REQUIREMENT: Which lines in the data below contain the word "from"? Pull each of them out.

PROVIDED DATA:
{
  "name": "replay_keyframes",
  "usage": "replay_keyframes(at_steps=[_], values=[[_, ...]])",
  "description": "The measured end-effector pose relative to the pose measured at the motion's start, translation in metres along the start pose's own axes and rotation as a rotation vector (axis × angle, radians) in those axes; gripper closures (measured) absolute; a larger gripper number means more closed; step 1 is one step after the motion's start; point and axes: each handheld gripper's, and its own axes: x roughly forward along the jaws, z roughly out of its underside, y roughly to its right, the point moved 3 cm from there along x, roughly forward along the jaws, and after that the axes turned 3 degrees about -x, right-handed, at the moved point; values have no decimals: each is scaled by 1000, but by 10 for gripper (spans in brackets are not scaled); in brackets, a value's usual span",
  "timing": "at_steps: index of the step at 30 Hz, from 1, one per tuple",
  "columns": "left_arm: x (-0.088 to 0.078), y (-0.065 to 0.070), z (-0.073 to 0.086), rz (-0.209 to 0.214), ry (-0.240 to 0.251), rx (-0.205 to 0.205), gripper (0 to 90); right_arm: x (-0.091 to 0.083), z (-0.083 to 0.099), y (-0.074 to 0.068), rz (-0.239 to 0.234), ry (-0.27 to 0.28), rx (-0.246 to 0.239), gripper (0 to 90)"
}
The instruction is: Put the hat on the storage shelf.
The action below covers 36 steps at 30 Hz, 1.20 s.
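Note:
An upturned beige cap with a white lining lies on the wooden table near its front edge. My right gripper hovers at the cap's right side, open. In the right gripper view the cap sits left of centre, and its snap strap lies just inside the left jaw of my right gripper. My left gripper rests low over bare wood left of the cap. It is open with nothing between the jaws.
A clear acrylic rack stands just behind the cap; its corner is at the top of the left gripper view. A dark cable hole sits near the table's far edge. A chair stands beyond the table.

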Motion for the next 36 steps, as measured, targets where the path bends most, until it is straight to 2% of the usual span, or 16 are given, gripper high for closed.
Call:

RESPONSE BELOW:
  "description": "The measured end-effector pose relative to the pose measured at the motion's start, translation in metres along the start pose's own axes and rotation as a rotation vector (axis × angle, radians) in those axes; gripper closures (measured) absolute; a larger gripper number means more closed; step 1 is one step after the motion's start; point and axes: each handheld gripper's, and its own axes: x roughly forward along the jaws, z roughly out of its underside, y roughly to its right, the point moved 3 cm from there along x, roughly forward along the jaws, and after that the axes turned 3 degrees about -x, right-handed, at the moved point; values have no decimals: each is scaled by 1000, but by 10 for gripper (spans in brackets are not scaled); in brackets, a value's usual span",
  "timing": "at_steps: index of the step at 30 Hz, from 1, one per tuple",

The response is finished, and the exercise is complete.